I didn't know why. No one explained it. My emotional bonds to other
boys were one-sided; each time I felt myself falling in love, they
sensed it, pushed it away. I didn't and couldn't blame them. I got
along fine with my buds in a nonemotional context, but something was
awry, something not right. I came to know almost instinctively that I
would never be a part of my family the way my siblings might one day
be. The love I had inside me was unmentionable, anathema. I remember
writing in my teenage journal one day, "I'm a professional human being.
But what do I do in my private life?"
I never discussed my real life. I couldn't date girls and so immersed
myself in schoolwork, the debate team, school plays, anything to give
me an excuse not to confront reality. When I looked toward the years
ahead, I couldn't see a future. There was just a void. Was I going to
be alone my whole life? Would I ever have a most important day in my
life? It seemed impossible, a negation, an undoing. To be a full part
of my family, I had to somehow not be me. So, like many other gay
teens, I withdrew, became neurotic, depressed, at times close to
suicidal. I shut myself in my room with my books night after night
while my peers developed the skills needed to form real relationships
and loves. In wounded pride, I even voiced a rejection of family and
marriage. It was the only way I could explain my isolation.

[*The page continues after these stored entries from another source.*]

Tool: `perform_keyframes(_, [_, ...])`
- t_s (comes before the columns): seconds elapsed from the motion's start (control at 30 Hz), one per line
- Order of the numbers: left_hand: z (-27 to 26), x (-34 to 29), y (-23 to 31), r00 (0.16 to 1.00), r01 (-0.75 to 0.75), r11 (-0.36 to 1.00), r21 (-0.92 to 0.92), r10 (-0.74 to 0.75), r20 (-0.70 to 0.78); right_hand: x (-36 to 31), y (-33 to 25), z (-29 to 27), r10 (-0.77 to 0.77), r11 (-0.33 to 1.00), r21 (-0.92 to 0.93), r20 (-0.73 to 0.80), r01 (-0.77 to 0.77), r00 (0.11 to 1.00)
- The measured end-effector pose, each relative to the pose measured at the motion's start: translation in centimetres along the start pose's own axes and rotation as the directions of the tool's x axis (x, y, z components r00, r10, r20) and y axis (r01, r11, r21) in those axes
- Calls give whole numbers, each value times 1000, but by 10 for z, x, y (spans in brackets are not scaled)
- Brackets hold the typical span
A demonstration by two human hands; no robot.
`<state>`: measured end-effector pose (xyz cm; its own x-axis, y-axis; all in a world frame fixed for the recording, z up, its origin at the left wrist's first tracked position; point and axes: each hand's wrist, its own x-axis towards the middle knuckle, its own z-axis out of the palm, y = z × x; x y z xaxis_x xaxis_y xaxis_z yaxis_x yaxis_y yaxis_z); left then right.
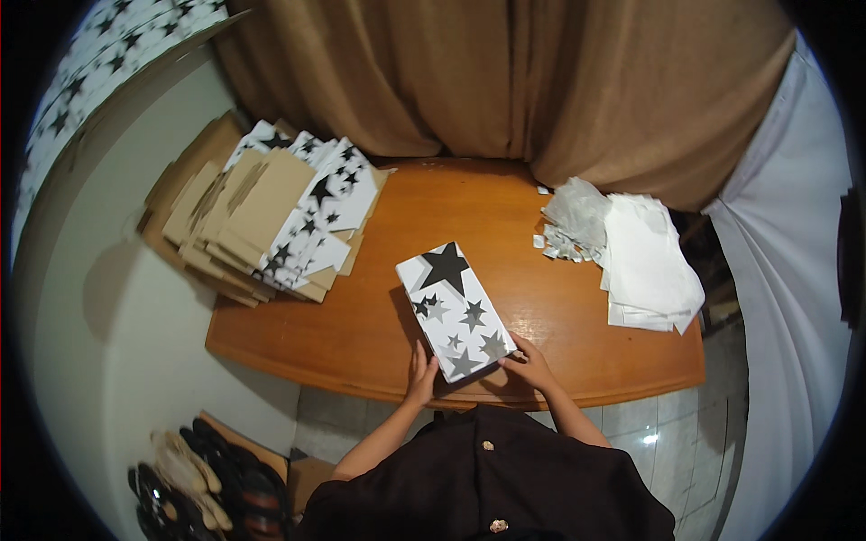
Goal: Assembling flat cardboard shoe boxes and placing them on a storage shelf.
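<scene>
A closed white shoe box (457, 311) printed with black and grey stars sits at a slant over the front middle of the wooden table. My left hand (421, 374) presses against its near left side, fingers pointing up along the wall. At the near right corner, my right hand (530, 363) grips the box, its fingertips partly hidden behind the edge. Between them the two hands hold the box. Whether its underside rests fully on the table cannot be made out.
Flattened brown and star-printed cardboard boxes (271, 207) are stacked at the table's (433, 198) left. White paper sheets (645, 261), a crumpled clear plastic bag (577, 209) and small white packets (564, 243) lie at the right. Brown curtains (433, 72) hang behind; shoes (194, 478) stand lower left.
</scene>
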<state>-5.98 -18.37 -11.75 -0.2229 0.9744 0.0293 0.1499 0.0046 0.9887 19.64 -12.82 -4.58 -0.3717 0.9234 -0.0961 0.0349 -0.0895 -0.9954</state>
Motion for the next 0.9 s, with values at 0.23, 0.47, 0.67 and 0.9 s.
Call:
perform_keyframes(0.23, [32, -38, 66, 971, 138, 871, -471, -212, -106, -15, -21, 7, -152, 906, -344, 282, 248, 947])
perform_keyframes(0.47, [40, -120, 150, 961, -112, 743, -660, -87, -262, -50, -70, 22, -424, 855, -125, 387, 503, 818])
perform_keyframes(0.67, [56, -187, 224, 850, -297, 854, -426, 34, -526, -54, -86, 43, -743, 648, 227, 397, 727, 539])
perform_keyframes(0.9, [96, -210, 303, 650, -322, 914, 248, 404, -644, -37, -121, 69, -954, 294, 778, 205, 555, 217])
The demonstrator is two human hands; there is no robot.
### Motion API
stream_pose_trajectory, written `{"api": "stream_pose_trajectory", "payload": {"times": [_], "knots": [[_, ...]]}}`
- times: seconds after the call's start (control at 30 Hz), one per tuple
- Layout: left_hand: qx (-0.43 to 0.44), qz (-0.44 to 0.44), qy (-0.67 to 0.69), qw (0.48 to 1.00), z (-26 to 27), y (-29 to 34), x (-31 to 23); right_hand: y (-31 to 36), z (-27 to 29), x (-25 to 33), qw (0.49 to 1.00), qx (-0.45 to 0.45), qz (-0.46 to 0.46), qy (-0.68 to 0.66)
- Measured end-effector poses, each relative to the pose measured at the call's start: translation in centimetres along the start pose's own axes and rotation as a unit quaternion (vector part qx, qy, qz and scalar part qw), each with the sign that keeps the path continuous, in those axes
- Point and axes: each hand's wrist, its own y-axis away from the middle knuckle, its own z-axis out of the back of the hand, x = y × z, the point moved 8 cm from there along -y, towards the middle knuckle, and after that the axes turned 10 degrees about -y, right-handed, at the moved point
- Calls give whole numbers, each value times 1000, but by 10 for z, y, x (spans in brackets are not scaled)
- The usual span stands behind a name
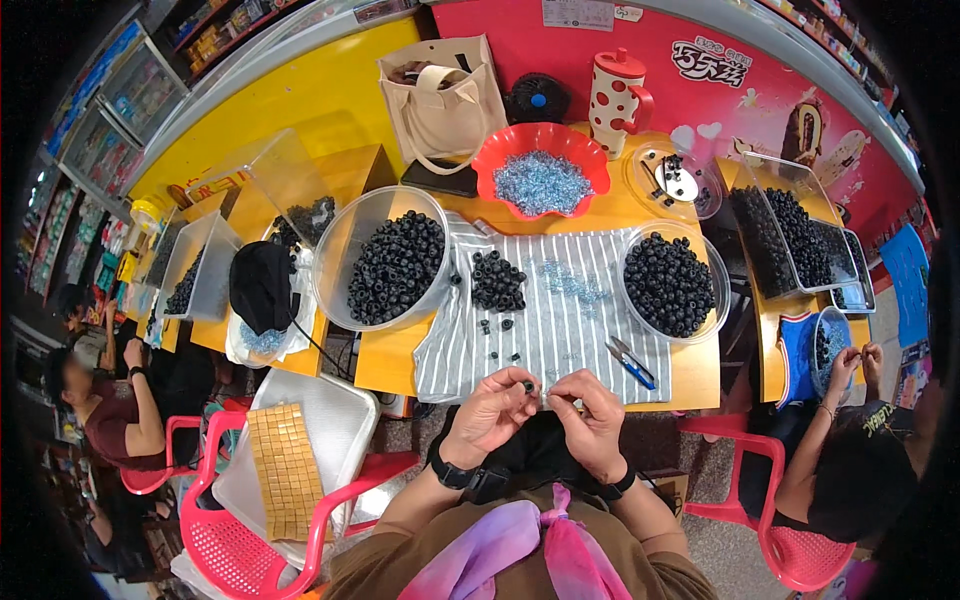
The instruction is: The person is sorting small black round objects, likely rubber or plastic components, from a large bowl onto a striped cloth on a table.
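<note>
My left hand (485, 418) is raised just past the table's near edge, its thumb and fingertips closed on a dark bead (528, 387). Close beside it, my right hand (592, 418) pinches something small and pale that I cannot make out. Beyond both hands lies a grey-and-white striped cloth (445, 345), bearing a heap of black beads (497, 282), a few loose ones and a scatter of clear bluish beads (575, 285). Blue-handled thread snips (632, 364) rest on the cloth, to the right of my hands.
Round clear tubs of black beads stand left (398, 270) and right (670, 285) of the cloth. Behind are a red scalloped bowl (487, 150), a dotted cup (613, 95) and a beige bag (440, 100). Another person (850, 440) works at right; a pink chair (230, 530) stands at left.
</note>
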Motion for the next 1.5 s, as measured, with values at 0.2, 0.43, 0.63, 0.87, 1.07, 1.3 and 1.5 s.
{"api": "stream_pose_trajectory", "payload": {"times": [0.2, 0.43, 0.63, 0.87, 1.07, 1.3, 1.5], "knots": [[-62, -28, -18, 998, -8, -1, -7, -2, 3, -4, 1000, -10, 8, 12], [-49, -17, -52, 997, -7, -1, -5, 3, 0, -3, 998, -9, 41, 57], [-76, -28, -77, 994, -5, -2, 1, 6, -15, 8, 969, 39, 159, 188], [-56, -26, -92, 994, 5, 1, 10, 6, -12, 2, 975, 71, 129, 164], [-75, -33, -103, 991, 8, 2, 10, 5, -18, 0, 975, 75, 127, 166], [-38, -38, -104, 993, 13, 12, 0, 4, -15, -56, 958, 88, -256, -94], [-62, -118, 63, 989, 15, 20, -32, -33, -42, -24, 954, 84, 60, 281]]}}
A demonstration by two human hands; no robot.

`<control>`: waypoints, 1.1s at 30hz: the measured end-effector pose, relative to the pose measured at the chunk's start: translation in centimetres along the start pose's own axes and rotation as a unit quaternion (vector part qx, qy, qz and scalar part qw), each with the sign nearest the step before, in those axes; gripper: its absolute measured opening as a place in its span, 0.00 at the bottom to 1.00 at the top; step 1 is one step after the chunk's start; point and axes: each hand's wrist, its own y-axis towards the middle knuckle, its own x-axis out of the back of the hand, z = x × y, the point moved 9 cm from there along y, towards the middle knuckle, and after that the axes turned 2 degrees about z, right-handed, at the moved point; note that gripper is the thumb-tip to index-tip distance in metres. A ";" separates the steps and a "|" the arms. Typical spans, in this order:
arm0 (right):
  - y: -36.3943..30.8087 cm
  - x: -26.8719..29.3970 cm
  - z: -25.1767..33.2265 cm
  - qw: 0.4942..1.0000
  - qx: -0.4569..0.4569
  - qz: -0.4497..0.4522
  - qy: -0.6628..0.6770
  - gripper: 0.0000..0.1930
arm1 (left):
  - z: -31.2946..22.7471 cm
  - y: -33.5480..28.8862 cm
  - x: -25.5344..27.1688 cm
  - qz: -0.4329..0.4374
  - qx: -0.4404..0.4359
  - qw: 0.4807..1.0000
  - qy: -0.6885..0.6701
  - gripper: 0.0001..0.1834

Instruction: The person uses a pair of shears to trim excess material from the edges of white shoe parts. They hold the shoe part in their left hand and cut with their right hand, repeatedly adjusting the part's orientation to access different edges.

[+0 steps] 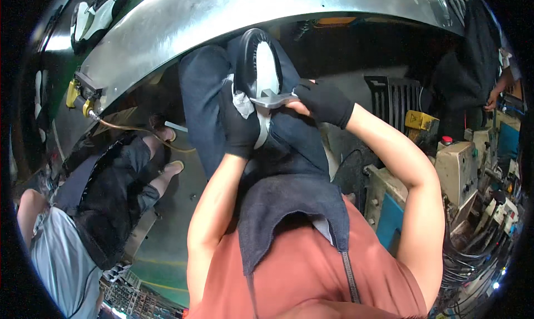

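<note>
Sole up across my thighs lies a black shoe upper on a last (250, 60), its black edge gathered over a white bottom. My left hand (240, 124), in a black fingerless glove, is closed round its near left side, where whitish material (243, 104) sticks out. In my gloved right hand (327, 103) are grey metal lasting pincers (272, 100) with a block-like head. Their head reaches over the near part of the shoe's bottom. The jaws' exact grip is hard to make out.
A shiny metal bench edge (233, 15) curves ahead of my knees. At left, a yellow tool (80, 99) hangs on a hose, near another seated person (119, 191). On the right stand a yellow box (421, 121) and a control box (456, 163) with a red button.
</note>
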 end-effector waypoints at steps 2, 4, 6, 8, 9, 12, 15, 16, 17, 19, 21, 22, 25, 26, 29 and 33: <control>0.5 1.1 0.8 0.999 0.036 -0.014 0.009 0.21 | -0.5 0.7 0.1 0.007 -0.012 1.000 -0.018 0.24; 1.3 1.8 1.8 0.996 -0.005 0.089 -0.020 0.20 | 0.9 0.7 0.7 0.010 0.003 1.000 0.022 0.23; 2.2 2.9 3.2 0.973 -0.041 0.218 -0.063 0.19 | 5.0 0.0 1.6 0.002 0.037 0.998 0.052 0.22; 1.8 3.5 6.2 0.977 -0.050 0.190 -0.087 0.20 | 3.3 0.3 1.1 0.052 0.063 0.996 0.019 0.24; 1.2 4.2 9.6 0.989 -0.032 0.121 -0.075 0.20 | 3.1 0.3 0.8 0.067 0.055 0.996 0.007 0.26; 1.5 3.3 15.4 0.980 0.186 0.072 0.014 0.18 | 3.4 0.6 0.8 0.069 0.001 0.996 -0.048 0.28; 1.7 -0.7 7.5 0.987 0.055 0.141 0.045 0.21 | 7.2 1.3 1.8 0.150 0.085 0.965 -0.195 0.22; 1.8 0.2 5.4 0.991 -0.002 0.136 0.000 0.24 | 9.6 1.0 1.9 0.117 0.206 0.913 -0.331 0.21; 1.2 0.7 4.5 0.993 -0.009 0.114 0.006 0.22 | 7.3 1.0 1.3 0.137 0.210 0.911 -0.327 0.22; -1.7 1.0 4.0 0.996 -0.034 0.073 0.025 0.17 | 2.9 0.6 -0.1 0.156 0.239 0.891 -0.352 0.19; -3.8 1.3 3.3 0.991 -0.093 0.080 0.048 0.17 | 2.3 1.2 0.2 0.097 0.083 0.984 -0.125 0.20; -4.5 1.6 2.6 0.987 -0.120 0.084 0.060 0.17 | 2.2 1.1 0.1 0.058 0.003 0.998 -0.005 0.20; -5.9 2.2 0.6 0.950 -0.219 0.195 0.107 0.23 | 2.2 1.2 -1.2 0.046 0.034 0.998 0.006 0.22; -4.5 4.0 2.2 0.961 -0.190 0.164 0.119 0.23 | 0.9 1.1 -1.0 0.050 0.042 0.997 0.029 0.22; 1.0 8.0 8.4 0.990 -0.048 0.069 0.111 0.21 | 0.5 0.8 -0.5 0.081 0.032 0.995 0.054 0.28; 1.6 4.3 5.1 0.989 -0.036 0.058 0.129 0.23 | 1.5 0.0 -0.9 0.122 0.028 0.992 0.013 0.41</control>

It took years for me to realize that I was gay, years more to tell
others and more time yet to form any kind of stable emotional bond with
another man. Because my sexuality had emerged in solitude — and without
any link to the idea of an actual relationship — it was hard later to
reconnect sex to love and self-esteem. It still is. But I persevered,
each relationship slowly growing longer than the last, learning in my
20s and 30s what my straight friends had found out in their teens. But
even then my parents and friends never asked the question they would
have asked automatically if I were straight: So, when are you going to
get married? When will we be able to celebrate it and affirm it and
support it? In fact, no one — no one — has yet asked me that question.
When people talk about gay marriage, they miss the point. This isn't
about gay marriage. It's about marriage. It's about family. It's about
love. It isn't about religion. It's about civil marriage licenses.
Churches can and should have the right to say no to marriage for gays
in their congregations, just as Catholics say no to divorce, but
divorce is still a civil option. These family values are not options
for a happy and stable life. They are necessities. Putting gay
relationships in some other category — civil unions, domestic
partnerships, whatever — may alleviate real human needs, but by their
very euphemism, by their very separateness, they actually build a wall
between gay people and their families. They put back the barrier many
of us have spent a lifetime trying to erase.
It's too late for me to undo my past. But I want above everything else
to remember a young kid out there who may even be reading this now. I
want to let him know that he doesn't have to choose between himself and
his family anymore. I want him to know that his love has dignity, that
he does indeed have a future as a full and equal part of the human
race. Only marriage will do that. Only marriage can bring him home.